Jesus told a guy that no one is good but God. I think when Mormons read this, it leads them to be self-righteous and kind of fake-humble. But lets all stop crying from the beauty of this guy's humility and actually examine what the fuck he's talking about.

There's no one good but god? Dude, you're just going around being a good guy to everyone. Who's better than you? I think the only thing that Jesus can be referring to here is the idea of subjective reality instead of objective reality. What's good to one person might not be good to another person.

This is a big, big concept in Buddhism. The idea that we shouldn't judge life as good or bad, but simply accept what is without wishing it were anything else. There's a zen parable about a guy whose son breaks his leg and his neighbor says "Oh no!" but he said "Meh, could be good or bad." Then the next day the military comes to enlist all eligible men to be in the army and the young man gets to stay. It goes on and on back and forth in the parable, but you get the idea. It's like, you might buy flowers for someone but then they might end up being allergic to flowers.

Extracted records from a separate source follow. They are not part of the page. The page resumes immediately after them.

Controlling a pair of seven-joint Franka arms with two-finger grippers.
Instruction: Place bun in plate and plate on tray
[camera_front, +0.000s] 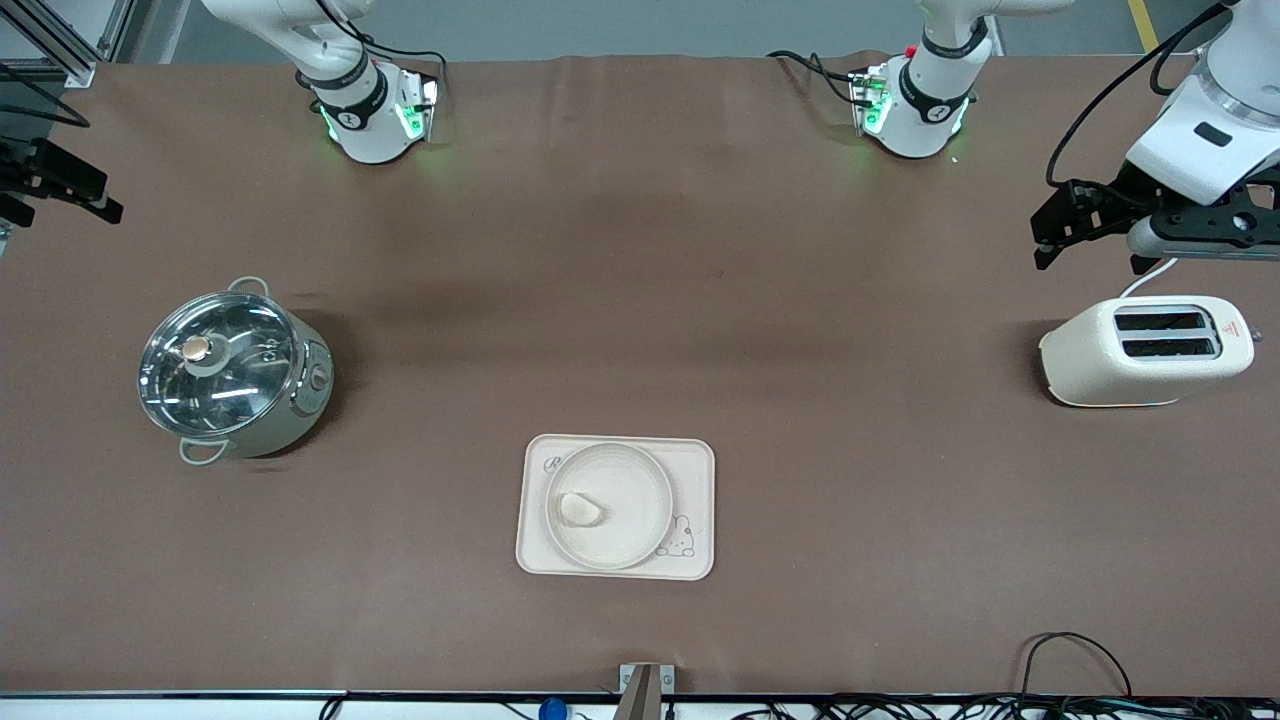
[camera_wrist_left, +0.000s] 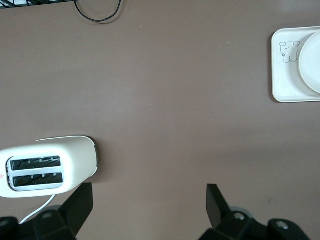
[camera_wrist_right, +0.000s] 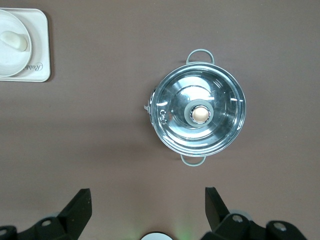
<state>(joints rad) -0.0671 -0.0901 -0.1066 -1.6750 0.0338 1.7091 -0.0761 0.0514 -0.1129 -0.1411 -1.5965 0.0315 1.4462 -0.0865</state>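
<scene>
My left fingers (camera_wrist_left: 80, 205) hang spread wide with nothing between them, pointing straight down over the bare brown surface (camera_front: 640, 300) at the left arm's end, just beside the toaster (camera_front: 1145, 350). My right fingers (camera_wrist_right: 77, 210) are spread just as wide and also empty, over the right arm's end of the surface near the steel pot (camera_front: 235, 375). Both arms wait, pulled out to the ends of the surface. Between them the middle lies open, a broad brown stretch from the bases down to the tray (camera_front: 695, 460), which sits close to the edge nearest the front camera. The plate (camera_front: 630, 500) rests on the tray within its rim, and the bun (camera_front: 580, 510) lies in the plate, at about eight o'clock on its face as the front camera sees it. The pot and the toaster each stand well apart from the tray. I count one bun, one plate, one tray, one pot under a glass lid with one knob, and one toaster with two slots.
</scene>
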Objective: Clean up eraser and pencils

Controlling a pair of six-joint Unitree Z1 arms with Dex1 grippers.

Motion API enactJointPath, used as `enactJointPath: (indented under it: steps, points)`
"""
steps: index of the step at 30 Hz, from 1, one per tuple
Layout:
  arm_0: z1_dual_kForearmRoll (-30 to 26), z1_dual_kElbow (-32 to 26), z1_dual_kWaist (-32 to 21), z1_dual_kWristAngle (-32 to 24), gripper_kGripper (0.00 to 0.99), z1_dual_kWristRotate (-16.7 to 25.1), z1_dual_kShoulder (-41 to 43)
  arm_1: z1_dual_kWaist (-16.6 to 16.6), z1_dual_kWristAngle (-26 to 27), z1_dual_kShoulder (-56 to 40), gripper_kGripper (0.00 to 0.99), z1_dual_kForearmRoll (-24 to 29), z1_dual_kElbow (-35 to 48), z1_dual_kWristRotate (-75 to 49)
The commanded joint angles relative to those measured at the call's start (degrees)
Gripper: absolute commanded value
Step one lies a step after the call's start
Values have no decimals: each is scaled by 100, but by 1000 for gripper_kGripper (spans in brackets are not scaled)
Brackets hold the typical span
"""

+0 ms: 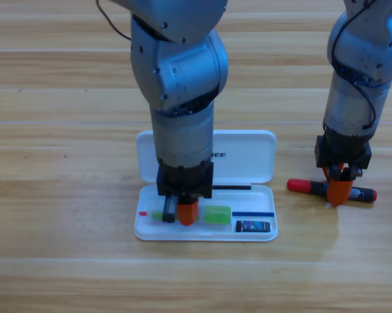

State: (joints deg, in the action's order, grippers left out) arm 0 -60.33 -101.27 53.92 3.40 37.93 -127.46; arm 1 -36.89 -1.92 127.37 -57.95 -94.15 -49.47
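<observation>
Pencils and eraser go into the white case [248, 153], which lies open on the table [65, 98] with its lid folded back. Working from the larger things down: the left gripper [182, 212] points straight into the case tray, over the green-and-white stick [215, 214], whose bright green part shows just to its right. Whether its jaws clasp the stick or have let go, I cannot tell. That stick lies inside the tray, so this step looks like placing it. The right gripper [339, 190] stands on the table outside the case, its orange jaws down over the middle of the black marker [300, 186], red cap to the left; whether it has a grasp I cannot tell either. The eraser [253, 226] already sits in the tray's lower right corner. Next, I judge, the marker must be lifted and carried left into the tray, once the left arm clears.
</observation>
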Motion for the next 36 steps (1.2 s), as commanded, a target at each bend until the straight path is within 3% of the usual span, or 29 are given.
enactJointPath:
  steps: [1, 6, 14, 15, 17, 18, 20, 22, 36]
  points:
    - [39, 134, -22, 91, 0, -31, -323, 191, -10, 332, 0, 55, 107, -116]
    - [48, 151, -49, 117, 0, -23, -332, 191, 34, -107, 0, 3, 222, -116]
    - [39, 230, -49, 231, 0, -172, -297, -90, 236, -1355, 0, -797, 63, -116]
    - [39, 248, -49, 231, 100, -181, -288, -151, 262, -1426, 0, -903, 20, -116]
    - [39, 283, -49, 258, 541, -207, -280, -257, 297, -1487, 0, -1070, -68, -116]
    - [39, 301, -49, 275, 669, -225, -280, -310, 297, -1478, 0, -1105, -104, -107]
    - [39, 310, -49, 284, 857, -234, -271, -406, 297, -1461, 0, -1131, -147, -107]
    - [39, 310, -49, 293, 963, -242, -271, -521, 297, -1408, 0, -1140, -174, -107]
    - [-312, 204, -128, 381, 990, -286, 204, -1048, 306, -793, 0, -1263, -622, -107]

So in life, it's not that everything happens for a reason and that's why we can be ok with it. We can be ok with it, but because our notion of what is good and bad might be wrong at any given moment of the day. It's my opinion that Jesus was teaching Eastern philosophy to the Jews through what they could understand.

This is important because it taps directly into what is going wrong with the church. A gerontocracy has been been established as the government of the church. This is where the oldest guys automatically get the power. I think Joseph Smith originally wanted it to be a hierarchy but that didn't work out. The thing they need to realize is that the true spirit of Christ can't be expressed through any authoritarian power structure, because Christ is against all authority but God's and therefore is anarchic (without any power structure or authority) and, I would say, socially democratic.

So yeah. In my opinion, the people in charge of the Church of Jesus Christ of Latter-Day Saints, specifically the Presidents, Counselors, Apostles, and Seventies, need to be overthrown and replaced by other committees of people who are genuinely committed to the principles that were taught by Jesus Christ. Why not dissolve the church altogether, you say? Well I mean, I still think that the church could have an important mission in the world, but it needs to change from what it is now. You can't just say that you really want to be like Jesus Christ but then lead the people in a totally different direction. They just spent 3 billion dollars on a luxury shopping mall and all of the prophets and apostles were there cutting the ribbon and shouting, "let's go shopping!"


So the question becomes, well, what is good? Like, what is that "god" thing that Jesus referred to? If that's what's good, what is it? Well, in Mormonism there was an image of an iron rod that got used a lot. "The iron rod is the word of God." It's like a thing we can hold onto in this world of Satan's confusing mists. Like the parable of the house built upon the rock and the house built upon the stone. You have to have some kind of footing in this world so you don't get "tossed around by the waves of the sea," as James said. I think that the iron rod we can all hold onto is simply, love. Meaning, do unto others and you would have others do unto you. Non-judging love. Total acceptance of reality. For me what it means is that if you're the one in the situation bringing the vibes down, then you're the one that's wrong, whatever the situation may be. Aight, Hurt out.